Combate às desigualdades

Embora a isonomia salarial esteja prevista na Constituição, na CLT (Consolidação das Leis de Trabalho) e em ratificação de convenções da OIT (Organização Internacional do Trabalho), das quais o Brasil é signatário, a desigualdade ainda é uma dura realidade. A Lei 14.611, sancionada pelo presidente Luiz Inácio Lula da Silva em 3 de julho de 2023 após muita luta das mulheres, busca reforçar os mecanismos de combate a essa desigualdade.

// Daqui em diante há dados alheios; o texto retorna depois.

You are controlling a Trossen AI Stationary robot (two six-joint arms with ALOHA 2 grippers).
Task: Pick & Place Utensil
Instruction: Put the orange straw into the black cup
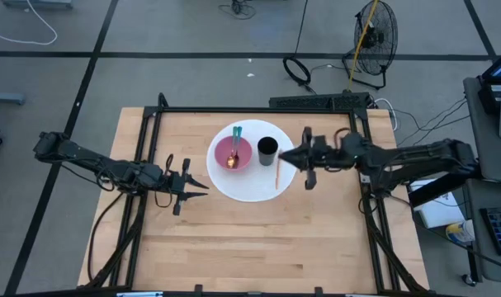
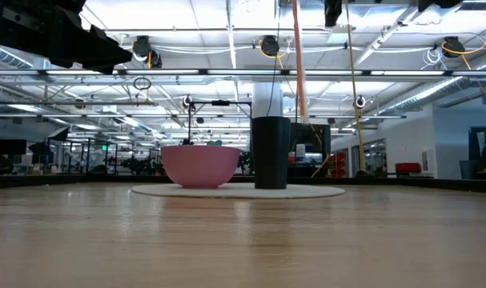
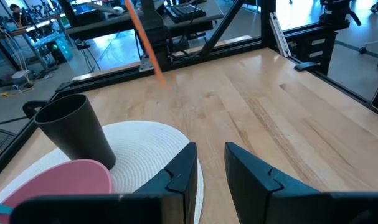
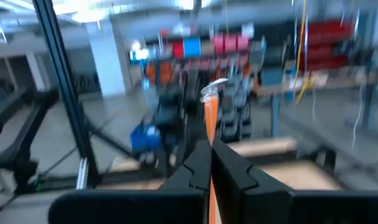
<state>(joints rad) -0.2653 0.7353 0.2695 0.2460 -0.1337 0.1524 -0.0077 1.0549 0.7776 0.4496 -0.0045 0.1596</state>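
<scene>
Gripping a slim orange utensil (image 1: 277,175) near its top in the right end effector (image 1: 302,157), above the plate (image 1: 250,188) beside the cup (image 1: 267,151); seemingly light, stiff, slippery; left end effector (image 1: 202,185) parted, idle.

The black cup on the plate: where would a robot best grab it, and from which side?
Probably by the rim, coming from above. The black cup stands upright on the white plate with its mouth open upward, and the pink bowl crowds one side. The left end effector, open beside the plate, is free.
</scene>
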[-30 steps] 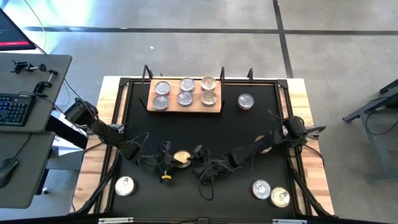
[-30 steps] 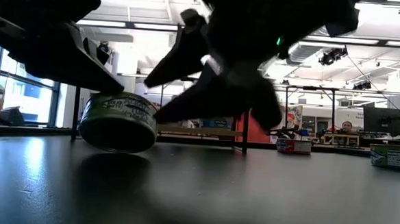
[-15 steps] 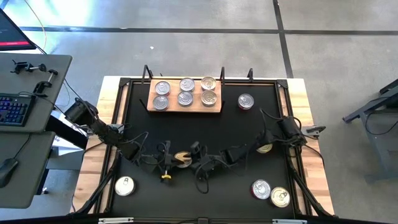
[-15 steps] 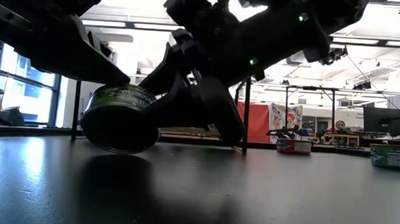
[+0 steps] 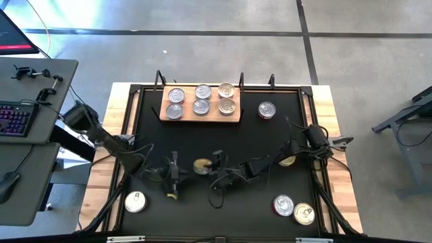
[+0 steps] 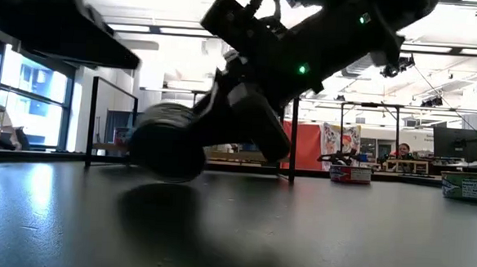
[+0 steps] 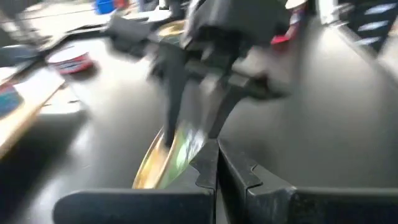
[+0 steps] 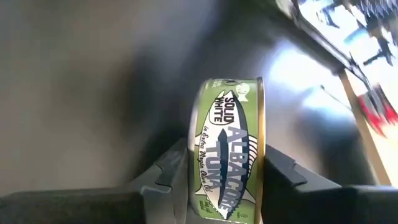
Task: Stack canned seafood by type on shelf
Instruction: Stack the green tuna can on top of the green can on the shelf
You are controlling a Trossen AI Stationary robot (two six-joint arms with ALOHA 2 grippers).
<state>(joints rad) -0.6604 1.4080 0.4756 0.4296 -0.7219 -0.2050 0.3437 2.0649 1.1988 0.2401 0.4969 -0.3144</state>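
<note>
Green label and gold rim mark the albacore tuna can that we see clamped between the dark fingers of the right gripper, near the middle of the black table mat. The jaws are closed only to the can's thickness, pressing on its flat faces, and in the low view it hangs tilted just above the mat. The left gripper sits just beside it on the mat's left half; in its wrist view we see its fingers pressed together with nothing between them. On the light wooden shelf at the far edge lie six round tins with shiny lids, in two rows of three. Other flat tins lie scattered: one right of the shelf, one near left, two near right.
</note>
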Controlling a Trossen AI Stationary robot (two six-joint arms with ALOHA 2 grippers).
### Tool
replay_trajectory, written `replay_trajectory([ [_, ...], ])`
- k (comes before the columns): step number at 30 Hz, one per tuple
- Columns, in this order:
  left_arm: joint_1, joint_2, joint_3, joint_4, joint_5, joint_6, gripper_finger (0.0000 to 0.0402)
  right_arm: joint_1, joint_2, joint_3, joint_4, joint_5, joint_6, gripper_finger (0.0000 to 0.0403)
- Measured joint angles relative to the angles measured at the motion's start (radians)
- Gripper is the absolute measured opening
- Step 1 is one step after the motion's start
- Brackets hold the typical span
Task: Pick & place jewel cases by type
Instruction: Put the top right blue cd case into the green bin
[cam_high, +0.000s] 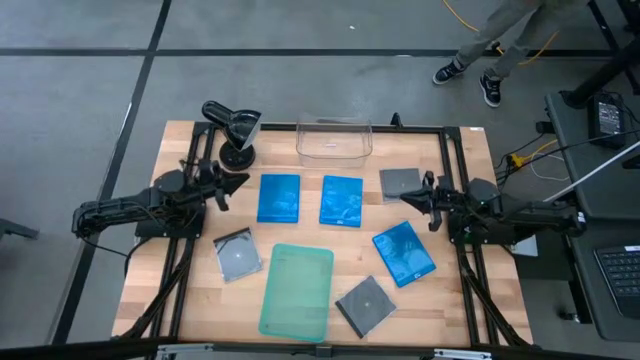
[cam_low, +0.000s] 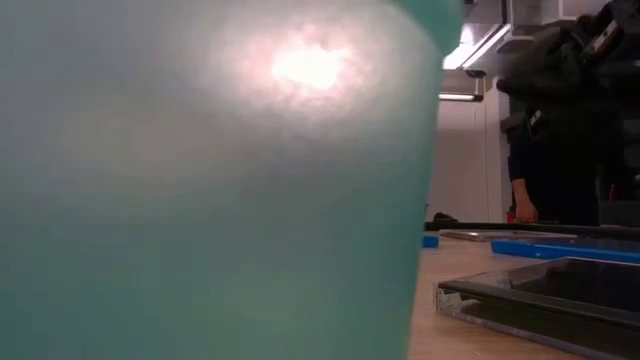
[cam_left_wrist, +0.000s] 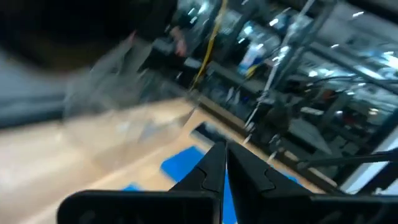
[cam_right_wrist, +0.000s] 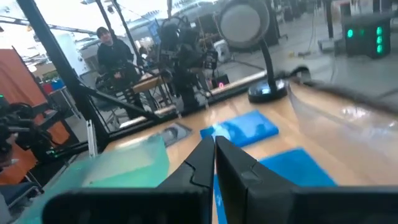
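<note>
From above: a wooden table with six disc cases spread out. Two blue cases side by side near the middle, just in front of a clear bin at the far edge. Third blue case tilted, toward the right side. One grey case just beside the right gripper, another grey case left of a pale green tray, a third grey case right of that tray near the front edge. Black desk lamp at the far left corner. Left gripper at the table's left side, just left of the nearer blue case, holding nothing. A person's legs and shoes on the floor beyond the table.

At table height: most of the picture filled by the green tray, very close. To its right a grey case lying flat, a blue case behind it, a person in dark clothes in the background.

Left wrist: fingers pressed together, closed on nothing, blue cases and the blurred clear bin beyond.

Right wrist: fingers closed together, empty, over blue cases, with the green tray, the lamp and a seated person farther off.
</note>
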Motion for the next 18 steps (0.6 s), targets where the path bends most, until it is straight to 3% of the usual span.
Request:
replay_trajectory([
  [3, 0.000, 0.003, 0.000, 0.084, -0.007, 0.032, 0.0008, 0.000, 0.043, 0.077, -0.057, 0.006, -0.043, 0.0020],
  [9, 0.000, 0.080, 0.080, 0.087, 0.031, 0.054, 0.0008, -0.001, 0.197, 0.289, -0.230, 0.060, -0.103, 0.0020],
  [18, 0.000, 0.365, 0.372, 0.083, 0.078, 0.205, 0.0010, -0.001, 0.424, 0.538, -0.316, 0.110, -0.162, 0.0020],
])
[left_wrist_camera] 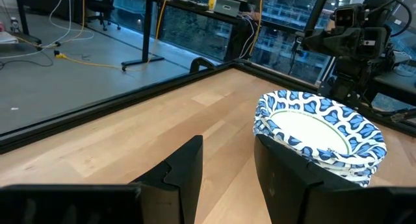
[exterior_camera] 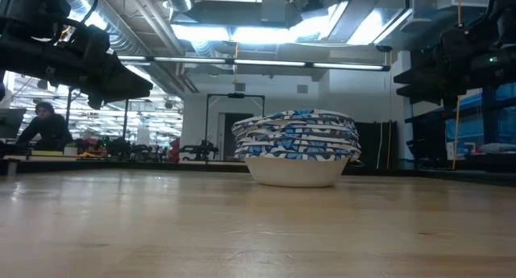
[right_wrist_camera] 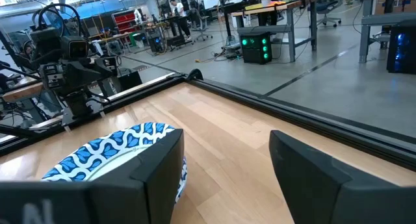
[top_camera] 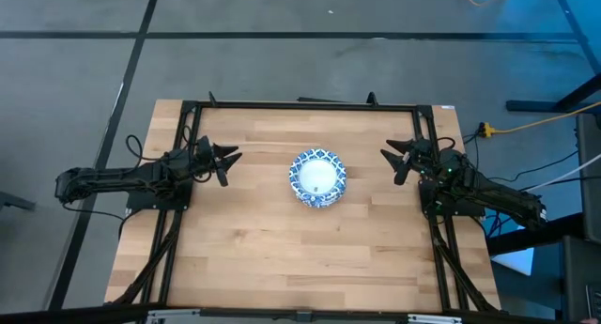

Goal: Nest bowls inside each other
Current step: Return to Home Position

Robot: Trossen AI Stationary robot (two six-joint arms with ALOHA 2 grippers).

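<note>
Bowls point(top_camera: 317, 177) are all nested into one stack, upright, near the middle of the wooden table point(top_camera: 282, 258). From table level the bowls point(exterior_camera: 297, 149) show several blue-and-white patterned rims layered one over another above a plain white base. The exact count is hard to tell. The top bowl is white inside with nothing in it.

Left gripper point(top_camera: 231, 166) hangs over the left part of the table, raised off the wood. It points toward the stack and is well apart from it. Its fingers point(left_wrist_camera: 185, 175) are spread with a clear gap between them and hold nothing. The left wrist camera sees the bowls point(left_wrist_camera: 318, 133) ahead, past one finger.

Right gripper point(top_camera: 392, 165) mirrors it over the right part of the table, also aimed at the stack and well clear of it. Its fingers point(right_wrist_camera: 156, 169) stand wide apart with nothing between them. In that wrist view the bowls point(right_wrist_camera: 110, 156) are partly hidden behind one finger. Neither gripper touches the bowls.

Black metal frame point(top_camera: 300, 105) runs along the far edge of the table and down both sides, under the arms. A person point(exterior_camera: 44, 126) sits at a desk far back in the room, beyond the table.
</note>
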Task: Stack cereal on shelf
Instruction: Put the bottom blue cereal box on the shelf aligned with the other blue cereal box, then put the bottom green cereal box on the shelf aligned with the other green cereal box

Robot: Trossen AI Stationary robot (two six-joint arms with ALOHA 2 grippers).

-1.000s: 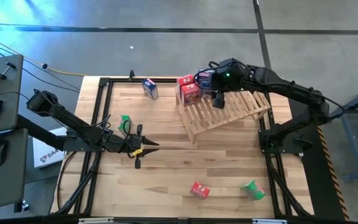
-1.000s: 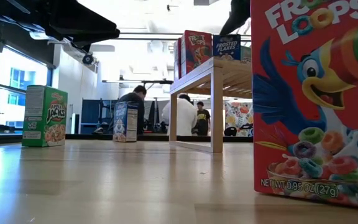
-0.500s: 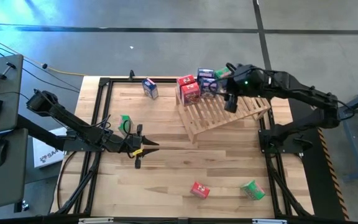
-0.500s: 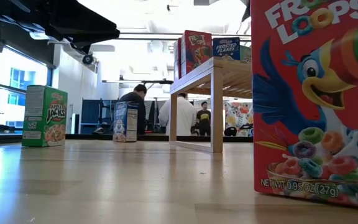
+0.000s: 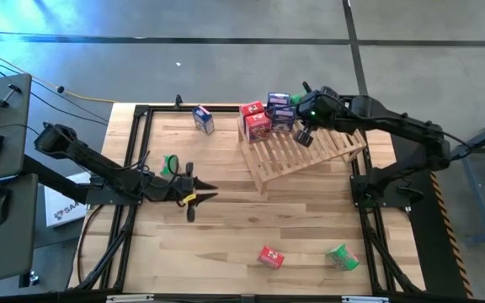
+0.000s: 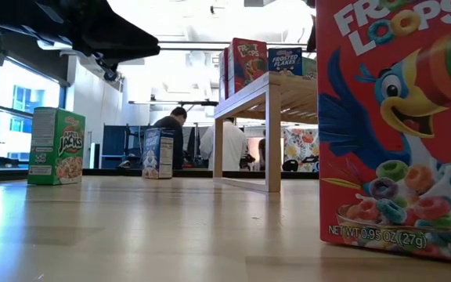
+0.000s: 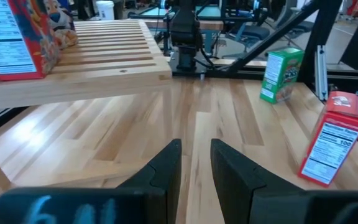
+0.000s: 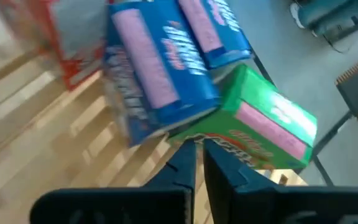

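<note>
The shelf (image 5: 306,153), a slatted wooden ramp, stands at the table's far right. On its high end stand a red cereal box (image 5: 255,120), a blue one (image 5: 279,110) and a green one (image 8: 272,127). My right gripper (image 5: 303,135) hovers shut over the slats just right of these boxes, with nothing between its fingers. My left gripper (image 7: 195,163) is level above the table's left middle, narrowly open and empty. Loose boxes stand on the table: blue (image 5: 203,119), green (image 5: 169,163), red (image 5: 270,257) and green (image 5: 342,257).
The table's black frame rails (image 5: 133,151) run along its edges. The right arm's base (image 5: 377,187) stands beside the shelf. Bare planks (image 5: 251,219) lie between my left gripper and the near boxes. In the low view, people stand in the room behind the table.
My right gripper has drawn back from the blue box on the shelf's high end, toward the table's right, and its wrist has rolled. The blue box now stands alone on the shelf.
</note>
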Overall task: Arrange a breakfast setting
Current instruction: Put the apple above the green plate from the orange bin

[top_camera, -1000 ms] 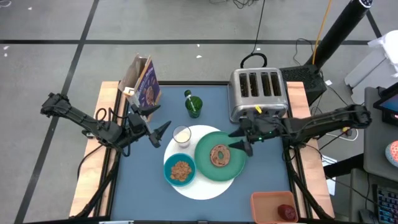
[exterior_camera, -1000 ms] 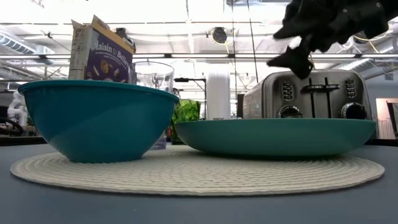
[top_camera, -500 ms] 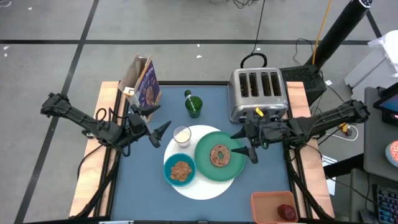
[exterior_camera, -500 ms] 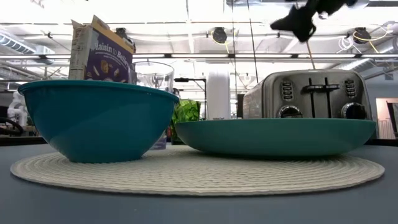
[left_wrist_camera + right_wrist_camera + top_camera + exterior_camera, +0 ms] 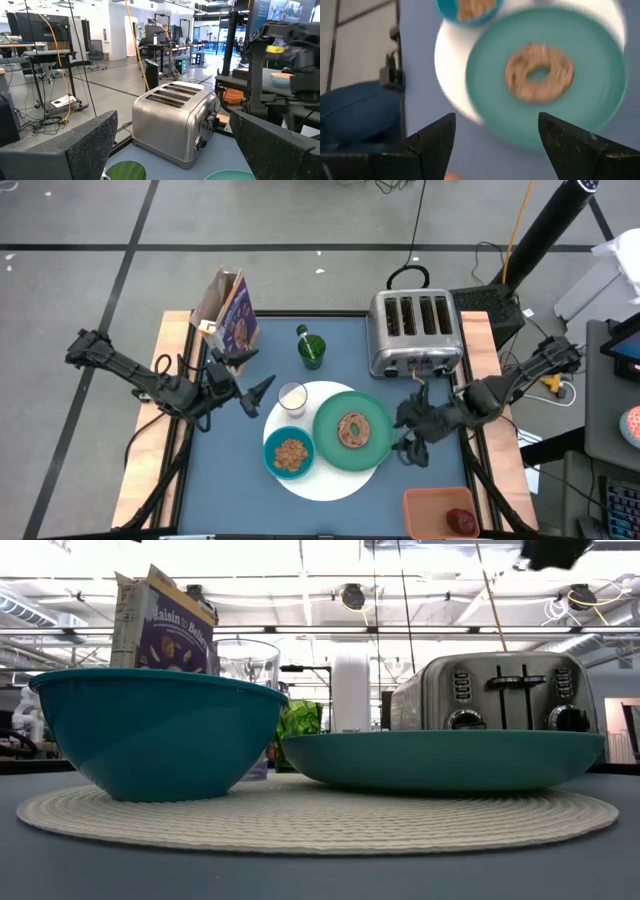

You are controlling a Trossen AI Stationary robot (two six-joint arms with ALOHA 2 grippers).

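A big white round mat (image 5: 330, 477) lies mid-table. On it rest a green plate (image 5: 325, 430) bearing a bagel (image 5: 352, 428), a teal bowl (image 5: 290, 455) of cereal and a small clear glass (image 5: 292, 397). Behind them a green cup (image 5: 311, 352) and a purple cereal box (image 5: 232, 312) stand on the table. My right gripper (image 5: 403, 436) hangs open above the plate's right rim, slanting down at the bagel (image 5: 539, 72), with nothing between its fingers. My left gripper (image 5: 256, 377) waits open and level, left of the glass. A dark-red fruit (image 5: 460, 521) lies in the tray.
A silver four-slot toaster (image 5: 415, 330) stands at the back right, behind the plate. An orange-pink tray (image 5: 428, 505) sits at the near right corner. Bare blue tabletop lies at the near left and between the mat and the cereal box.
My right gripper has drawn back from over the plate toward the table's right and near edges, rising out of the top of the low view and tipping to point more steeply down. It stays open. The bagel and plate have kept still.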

Como forma de esclarecer como a lei funciona, tanto para trabalhadores quanto para empresários, os dois ministérios também lançaram, nesta segunda-feira (25), a cartilha “Tira-Dúvidas: Lei da Igualdade Salarial e de Critérios Remuneratórios entre Mulheres e Homens”. 

Conforme destaca a publicação, as desigualdades de gênero “são frutos de práticas discriminatórias e da divisão sexual do trabalho que atribui às mulheres o trabalho de reprodução (cuidado com a casa e cuidado com as pessoas dependentes) e desvaloriza o seu papel na atividade econômica remunerada”. 

E lembra, ainda, que “as mulheres também enfrentam mais dificuldades para ingressar e se manter no mercado de trabalho. O desemprego entre as mulheres é o dobro do desemprego masculino, elas são maioria entre as pessoas que estão fora da força de trabalho e o tempo de permanência na busca por trabalho é superior ao dos homens. Para as mulheres com filhos e chefes de família, os desafios se multiplicam porque muitas vezes não contam com serviços públicos de cuidado, e as ausências para levar filhos ao médico ou a escola não encontra compartilhamento”. 

Disparidades no trabalho

A desigualdade entre homens e mulheres no mercado de trabalho vai além da questão salarial. O avanço da situação econômica do país também vem se refletindo positivamente na vida das brasileiras — entre os quartos trimestres de 2022 e de 2023, a taxa de desemprego feminino diminuiu de 9,8% para 9,2% —, mas, ainda assim, elas representam a maioria dentre os desempregados, 54,3%, das quais 35,5% eram negras e 18,9%, não negras, segundo o Dieese (Departamento Intersindical de Estatística e Estudos Econômicos). 

Além disso, de acordo com pesquisa realizada pelo Infojobs e divulgada pelo G1, oito em cada dez mulheres vivem dupla jornada de trabalho com afazeres domésticos e cuidados e 45% não contam com rede de apoio ou ajuda de parceiros.

Cabe destacar, ainda, que outro levantamento do Dieese revela que as mulheres representam 90,6 milhões da força de trabalho em potencial no Brasil, das quais 47,8 milhões estão efetivamente neste universo e 42,8 milhões estão fora. 

Para se ter uma ideia, de acordo com o IBGE (Instituto Brasileiro de Geografia e Estatística), em 2022, pouco mais de 53% das mulheres participavam da força de trabalho, contra 73% dos homens, reflexo da estrutura patriarcal que ainda determina para a parcela feminina um lugar fora do mercado, ligado aos cuidados com a casa e a família.